Here’s what happens. A woman goes in for a cardiac bypass surgery. Her surgeon and two surgical technicians successfully bypass the problematic areas of her heart with vein grafts taken from one of her legs. Right before they close her up, someone (more on that later) places pacing wires on the surface of her heart. The surgeon and techs finish everything up, and the patient goes to recovery.

Keep in mind the pacing wires are a precautionary measure. When a patient’s chest is closed, the opposite ends of the wires are left outside the body. If a doctor needs to regulate a patient’s heart rate after surgery, the ends of the pacing wires are hooked up to a little machine that stimulates the heart just enough to get it to beat regularly. When the wires are no longer needed, they are gently pulled out of the body or clipped at the skin level and left in.

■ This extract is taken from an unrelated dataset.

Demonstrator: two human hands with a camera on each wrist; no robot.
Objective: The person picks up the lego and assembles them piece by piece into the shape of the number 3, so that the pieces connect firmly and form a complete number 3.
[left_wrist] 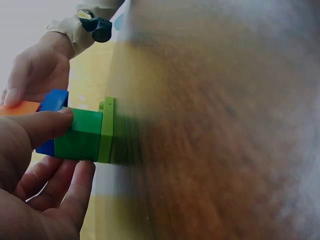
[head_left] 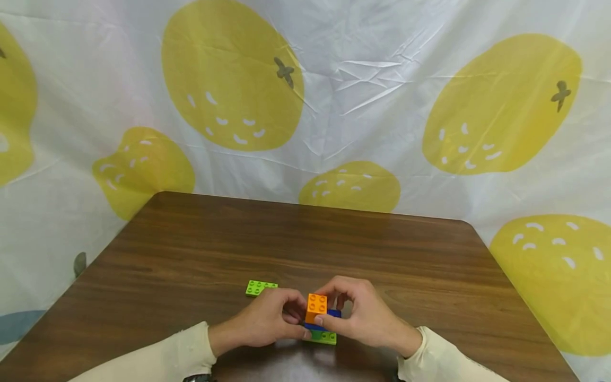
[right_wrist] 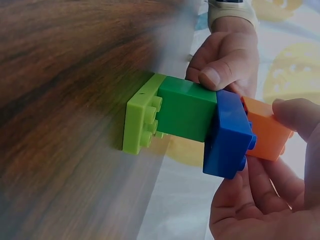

So, after the surgery, everything goes according to plan. Soon, our client’s mother is out of the ICU and in a regular hospital room. She and her daughter spent Saturday evening watching a TV program with Barbara Walters about open-heart surgery, and the entire family makes plans to watch the Super Bowl together in the hospital room the next day.

Our client and her mother reflect on the past few days as they watch TV, feeling like the worst was behind them. That’s the worst feeling. You think you have made it over the hill only to find out you have not even seen the hill yet. The daughter leaves the hospital to get some much-needed rest, not knowing that she had spoken with her mother for the last time.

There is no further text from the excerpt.